O Supremo Tribunal Federal (STF) começa nesta terça-feira (2) o julgamento do ex-presidente Jair Bolsonaro (PL) e de outros sete acusados de articular um golpe de Estado após as eleições de 2022. O caso será analisado pela Primeira Turma, composta pelos ministros Alexandre de Moraes (relator), Cristiano Zanin, Flávio Dino, Luiz Fux e Cármen Lúcia.

Foram reservadas cinco sessões para o julgamento, que ocorrerão nos dias 2, 3, 9, 10 e 12 de setembro.

Como será o julgamento

Relatório: Alexandre de Moraes fará a leitura do relatório, relembrando todas as etapas do processo e as acusações feitas pela Procuradoria-Geral da República (PGR).
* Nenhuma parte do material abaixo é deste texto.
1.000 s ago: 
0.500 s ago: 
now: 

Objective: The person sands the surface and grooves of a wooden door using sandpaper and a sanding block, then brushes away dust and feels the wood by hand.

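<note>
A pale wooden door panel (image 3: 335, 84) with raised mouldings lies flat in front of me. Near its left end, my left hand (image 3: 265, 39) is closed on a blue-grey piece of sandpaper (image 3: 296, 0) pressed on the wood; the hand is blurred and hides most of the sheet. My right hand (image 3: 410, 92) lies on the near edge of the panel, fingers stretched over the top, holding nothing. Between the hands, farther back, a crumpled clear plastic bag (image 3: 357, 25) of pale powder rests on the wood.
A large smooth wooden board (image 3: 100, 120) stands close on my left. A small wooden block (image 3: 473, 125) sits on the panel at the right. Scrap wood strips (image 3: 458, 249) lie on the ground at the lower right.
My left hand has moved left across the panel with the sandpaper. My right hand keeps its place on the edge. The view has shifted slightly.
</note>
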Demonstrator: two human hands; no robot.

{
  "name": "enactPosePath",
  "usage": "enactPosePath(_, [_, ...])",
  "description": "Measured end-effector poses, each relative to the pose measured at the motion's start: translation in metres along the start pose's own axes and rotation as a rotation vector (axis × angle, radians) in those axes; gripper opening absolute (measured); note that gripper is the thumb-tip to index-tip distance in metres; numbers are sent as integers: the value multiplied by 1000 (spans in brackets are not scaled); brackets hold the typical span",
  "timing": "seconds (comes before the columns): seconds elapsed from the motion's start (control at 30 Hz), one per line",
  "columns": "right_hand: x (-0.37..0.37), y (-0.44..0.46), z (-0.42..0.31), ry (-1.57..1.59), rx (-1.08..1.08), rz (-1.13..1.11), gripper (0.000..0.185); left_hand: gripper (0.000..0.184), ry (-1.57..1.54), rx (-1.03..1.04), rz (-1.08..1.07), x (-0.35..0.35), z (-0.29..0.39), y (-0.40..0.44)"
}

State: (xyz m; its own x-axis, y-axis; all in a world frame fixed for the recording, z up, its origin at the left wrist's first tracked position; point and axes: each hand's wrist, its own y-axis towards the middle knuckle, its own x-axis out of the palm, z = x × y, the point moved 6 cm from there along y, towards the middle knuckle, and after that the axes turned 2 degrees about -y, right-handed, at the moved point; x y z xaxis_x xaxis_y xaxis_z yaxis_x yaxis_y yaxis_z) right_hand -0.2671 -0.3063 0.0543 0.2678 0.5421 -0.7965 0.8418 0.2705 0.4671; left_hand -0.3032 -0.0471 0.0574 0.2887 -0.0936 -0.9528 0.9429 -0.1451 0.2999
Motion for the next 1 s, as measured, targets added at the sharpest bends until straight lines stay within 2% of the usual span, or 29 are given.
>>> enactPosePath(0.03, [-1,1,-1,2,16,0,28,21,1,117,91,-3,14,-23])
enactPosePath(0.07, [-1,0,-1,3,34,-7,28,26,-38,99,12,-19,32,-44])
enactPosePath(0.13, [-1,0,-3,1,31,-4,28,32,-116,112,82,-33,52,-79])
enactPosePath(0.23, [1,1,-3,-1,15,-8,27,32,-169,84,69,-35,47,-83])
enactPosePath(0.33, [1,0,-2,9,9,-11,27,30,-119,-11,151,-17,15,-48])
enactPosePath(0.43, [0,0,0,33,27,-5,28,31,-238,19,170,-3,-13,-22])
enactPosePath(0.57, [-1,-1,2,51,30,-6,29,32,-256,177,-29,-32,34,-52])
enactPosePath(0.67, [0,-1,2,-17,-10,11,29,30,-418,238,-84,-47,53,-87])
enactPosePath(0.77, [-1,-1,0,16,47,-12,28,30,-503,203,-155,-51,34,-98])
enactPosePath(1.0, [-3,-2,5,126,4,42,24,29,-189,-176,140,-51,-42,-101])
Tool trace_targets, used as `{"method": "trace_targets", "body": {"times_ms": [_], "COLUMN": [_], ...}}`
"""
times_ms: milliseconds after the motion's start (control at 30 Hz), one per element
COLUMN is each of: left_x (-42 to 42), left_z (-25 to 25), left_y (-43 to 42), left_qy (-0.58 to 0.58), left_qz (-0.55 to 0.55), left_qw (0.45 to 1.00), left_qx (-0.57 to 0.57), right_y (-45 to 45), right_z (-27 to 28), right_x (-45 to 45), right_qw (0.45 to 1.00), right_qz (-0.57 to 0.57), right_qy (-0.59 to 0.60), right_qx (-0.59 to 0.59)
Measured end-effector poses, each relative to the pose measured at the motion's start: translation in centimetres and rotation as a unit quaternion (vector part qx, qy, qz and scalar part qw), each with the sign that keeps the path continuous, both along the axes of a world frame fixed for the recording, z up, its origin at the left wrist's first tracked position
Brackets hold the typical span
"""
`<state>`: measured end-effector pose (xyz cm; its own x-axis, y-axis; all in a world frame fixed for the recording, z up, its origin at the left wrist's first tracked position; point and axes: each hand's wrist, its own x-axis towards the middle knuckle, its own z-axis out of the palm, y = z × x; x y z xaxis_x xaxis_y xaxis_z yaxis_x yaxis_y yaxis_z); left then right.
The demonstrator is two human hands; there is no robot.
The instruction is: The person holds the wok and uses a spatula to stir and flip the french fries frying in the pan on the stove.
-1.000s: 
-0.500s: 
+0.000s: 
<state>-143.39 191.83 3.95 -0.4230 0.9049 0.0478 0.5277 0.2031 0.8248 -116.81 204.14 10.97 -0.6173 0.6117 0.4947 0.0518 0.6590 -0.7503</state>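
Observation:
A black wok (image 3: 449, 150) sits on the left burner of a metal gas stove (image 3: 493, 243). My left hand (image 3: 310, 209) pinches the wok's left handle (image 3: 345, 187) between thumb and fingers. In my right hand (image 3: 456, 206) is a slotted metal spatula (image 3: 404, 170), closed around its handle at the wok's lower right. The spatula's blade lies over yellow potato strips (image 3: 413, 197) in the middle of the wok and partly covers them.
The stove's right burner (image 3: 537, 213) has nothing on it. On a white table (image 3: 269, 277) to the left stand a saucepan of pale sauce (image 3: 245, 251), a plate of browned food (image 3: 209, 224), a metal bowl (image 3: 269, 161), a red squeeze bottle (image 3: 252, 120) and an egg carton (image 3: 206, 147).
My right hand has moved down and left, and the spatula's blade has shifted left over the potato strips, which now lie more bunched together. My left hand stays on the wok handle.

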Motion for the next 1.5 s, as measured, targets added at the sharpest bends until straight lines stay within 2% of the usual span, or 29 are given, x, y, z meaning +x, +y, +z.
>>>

Acusação: o procurador-geral da República, Paulo Gonet, terá até duas horas para defender a condenação.

Defesas: cada advogado terá uma hora para sustentar a absolvição. A primeira defesa será a do tenente-coronel Mauro Cid, por ter firmado acordo de delação. Depois, seguem as demais, geralmente em ordem alfabética.

Votos: Moraes vota primeiro e apresenta sua posição e, em caso de condenação, sugere as penas. Em seguida, votam Dino, Fux, Cármen Lúcia e Zanin.

Segundo apuração da CNN, a condenação de Bolsonaro é considerada provável entre os ministros, mas pode haver divergências sobre a dosimetria da pena.

Quem são os réus

Jair Bolsonaro, ex-presidente;

Walter Braga Netto, ex-ministro da Defesa e da Casa Civil;

Mauro Cid, ex-ajudante de ordens;

Alexandre Ramagem, deputado federal e ex-diretor da Abin (responde a três crimes, após decisão da Câmara);

Almir Garnier, ex-comandante da Marinha;

Anderson Torres, ex-ministro da Justiça;

Augusto Heleno, ex-ministro do GSI;

Paulo Sérgio Nogueira, general e ex-ministro da Defesa.

Todos respondem por golpe de Estado, tentativa de abolição violenta do Estado Democrático de Direito, organização criminosa armada, dano qualificado contra o patrimônio da União e deterioração de patrimônio tombado — exceto Ramagem, que responde a três acusações.